Task to carry out: Your answer should hold only the lines from the one with "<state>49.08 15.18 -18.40" through the end of the listing below, each retyped exactly.

[Stored data Boundary: Start]

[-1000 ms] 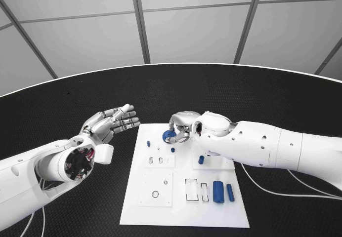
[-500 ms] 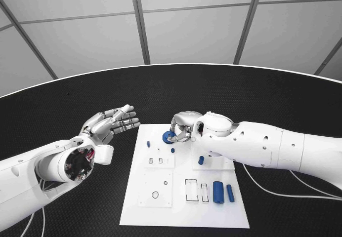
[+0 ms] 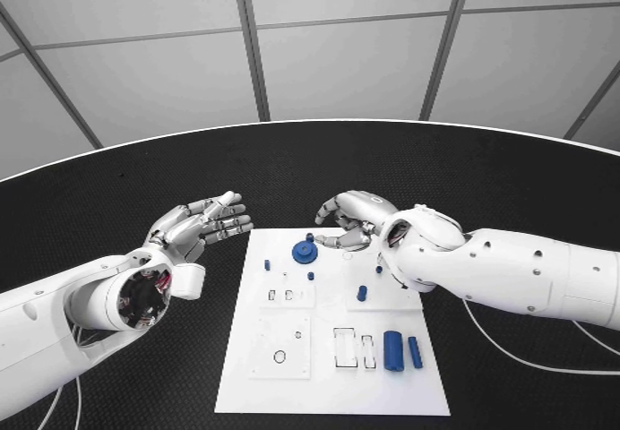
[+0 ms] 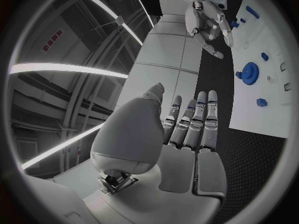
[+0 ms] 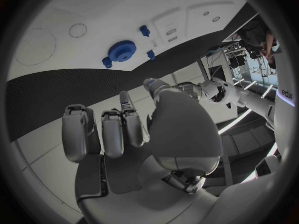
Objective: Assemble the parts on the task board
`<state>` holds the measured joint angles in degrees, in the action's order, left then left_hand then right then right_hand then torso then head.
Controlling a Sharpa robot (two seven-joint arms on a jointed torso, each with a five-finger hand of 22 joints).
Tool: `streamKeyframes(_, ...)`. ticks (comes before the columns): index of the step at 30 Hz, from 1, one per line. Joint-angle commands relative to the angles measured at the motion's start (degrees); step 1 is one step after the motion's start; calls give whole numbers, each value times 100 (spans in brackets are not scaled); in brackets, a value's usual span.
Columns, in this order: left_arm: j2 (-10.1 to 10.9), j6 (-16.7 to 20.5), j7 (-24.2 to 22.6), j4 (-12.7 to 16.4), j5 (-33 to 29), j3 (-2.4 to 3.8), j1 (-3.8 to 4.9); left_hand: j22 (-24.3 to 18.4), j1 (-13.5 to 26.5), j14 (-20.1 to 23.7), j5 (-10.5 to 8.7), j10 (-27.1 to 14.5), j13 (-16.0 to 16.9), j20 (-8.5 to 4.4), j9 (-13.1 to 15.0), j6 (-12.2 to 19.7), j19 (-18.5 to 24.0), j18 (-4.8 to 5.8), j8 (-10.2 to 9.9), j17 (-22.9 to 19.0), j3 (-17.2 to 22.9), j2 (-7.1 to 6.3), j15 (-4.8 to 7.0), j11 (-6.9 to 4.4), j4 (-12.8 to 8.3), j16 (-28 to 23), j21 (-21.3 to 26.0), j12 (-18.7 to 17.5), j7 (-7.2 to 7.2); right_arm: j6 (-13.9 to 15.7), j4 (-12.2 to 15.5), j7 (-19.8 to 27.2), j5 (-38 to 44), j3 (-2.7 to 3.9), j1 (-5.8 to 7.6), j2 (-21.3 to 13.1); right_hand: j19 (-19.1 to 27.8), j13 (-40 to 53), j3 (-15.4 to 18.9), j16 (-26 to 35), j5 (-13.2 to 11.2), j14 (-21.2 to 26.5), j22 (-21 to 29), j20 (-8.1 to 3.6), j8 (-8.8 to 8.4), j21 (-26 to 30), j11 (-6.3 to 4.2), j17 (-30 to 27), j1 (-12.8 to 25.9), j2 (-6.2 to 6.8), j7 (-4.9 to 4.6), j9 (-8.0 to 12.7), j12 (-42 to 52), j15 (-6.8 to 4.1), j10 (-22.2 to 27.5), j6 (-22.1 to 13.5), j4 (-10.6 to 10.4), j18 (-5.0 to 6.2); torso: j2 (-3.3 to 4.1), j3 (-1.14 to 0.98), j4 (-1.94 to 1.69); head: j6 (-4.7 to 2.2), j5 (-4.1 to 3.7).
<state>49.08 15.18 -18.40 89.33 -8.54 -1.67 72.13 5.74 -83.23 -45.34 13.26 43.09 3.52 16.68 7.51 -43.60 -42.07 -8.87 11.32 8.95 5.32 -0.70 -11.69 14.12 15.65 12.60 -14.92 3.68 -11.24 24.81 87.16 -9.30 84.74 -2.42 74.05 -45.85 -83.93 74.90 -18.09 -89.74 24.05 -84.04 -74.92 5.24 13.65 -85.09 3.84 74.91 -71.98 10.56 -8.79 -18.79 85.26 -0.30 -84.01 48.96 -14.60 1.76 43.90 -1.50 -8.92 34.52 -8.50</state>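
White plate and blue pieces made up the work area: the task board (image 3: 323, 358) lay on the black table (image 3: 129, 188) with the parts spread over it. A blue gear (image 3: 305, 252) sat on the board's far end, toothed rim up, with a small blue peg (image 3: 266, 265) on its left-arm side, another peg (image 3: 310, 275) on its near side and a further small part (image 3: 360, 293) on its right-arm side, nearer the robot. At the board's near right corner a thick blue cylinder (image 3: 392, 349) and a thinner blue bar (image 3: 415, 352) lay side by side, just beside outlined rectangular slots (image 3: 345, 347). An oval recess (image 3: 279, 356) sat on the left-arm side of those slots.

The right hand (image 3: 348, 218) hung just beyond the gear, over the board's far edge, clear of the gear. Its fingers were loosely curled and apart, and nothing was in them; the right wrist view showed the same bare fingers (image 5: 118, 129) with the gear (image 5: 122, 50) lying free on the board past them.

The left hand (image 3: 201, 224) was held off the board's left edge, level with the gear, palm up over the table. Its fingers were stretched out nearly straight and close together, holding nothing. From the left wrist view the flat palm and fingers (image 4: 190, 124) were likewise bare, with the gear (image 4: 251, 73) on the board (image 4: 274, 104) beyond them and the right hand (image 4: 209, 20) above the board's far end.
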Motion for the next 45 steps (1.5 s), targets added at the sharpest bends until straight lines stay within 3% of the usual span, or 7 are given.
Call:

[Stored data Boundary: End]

Task output:
<state>49.08 15.18 -18.40 89.33 -8.54 -1.67 72.13 5.74 -83.23 -45.34 13.26 43.09 3.52 16.68 7.51 -43.60 -42.07 -8.87 11.32 8.95 5.32 -0.70 -11.69 14.12 15.65 12.60 -14.92 3.68 -11.24 24.81 87.16 -9.30 84.74 -2.42 74.05 -45.85 -83.93 74.90 -18.09 -89.74 24.05 -84.04 -74.92 5.24 13.65 -85.09 3.84 74.91 -71.98 10.56 -8.79 -18.79 85.26 -0.30 -84.01 48.96 -14.60 1.76 43.90 -1.50 -8.92 34.52 -8.50</state>
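White plate and blue pieces made up the work area: the task board (image 3: 323, 358) lay on the black table (image 3: 129, 188) with the parts spread over it. A blue gear (image 3: 305, 252) sat on the board's far end, toothed rim up, with a small blue peg (image 3: 266, 265) on its left-arm side, another peg (image 3: 310, 275) on its near side and a further small part (image 3: 360, 293) on its right-arm side, nearer the robot. At the board's near right corner a thick blue cylinder (image 3: 392, 349) and a thinner blue bar (image 3: 415, 352) lay side by side, just beside outlined rectangular slots (image 3: 345, 347). An oval recess (image 3: 279, 356) sat on the left-arm side of those slots.

The right hand (image 3: 348, 218) hung just beyond the gear, over the board's far edge, clear of the gear. Its fingers were loosely curled and apart, and nothing was in them; the right wrist view showed the same bare fingers (image 5: 118, 129) with the gear (image 5: 122, 50) lying free on the board past them.

The left hand (image 3: 201, 224) was held off the board's left edge, level with the gear, palm up over the table. Its fingers were stretched out nearly straight and close together, holding nothing. From the left wrist view the flat palm and fingers (image 4: 190, 124) were likewise bare, with the gear (image 4: 251, 73) on the board (image 4: 274, 104) beyond them and the right hand (image 4: 209, 20) above the board's far end.
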Motion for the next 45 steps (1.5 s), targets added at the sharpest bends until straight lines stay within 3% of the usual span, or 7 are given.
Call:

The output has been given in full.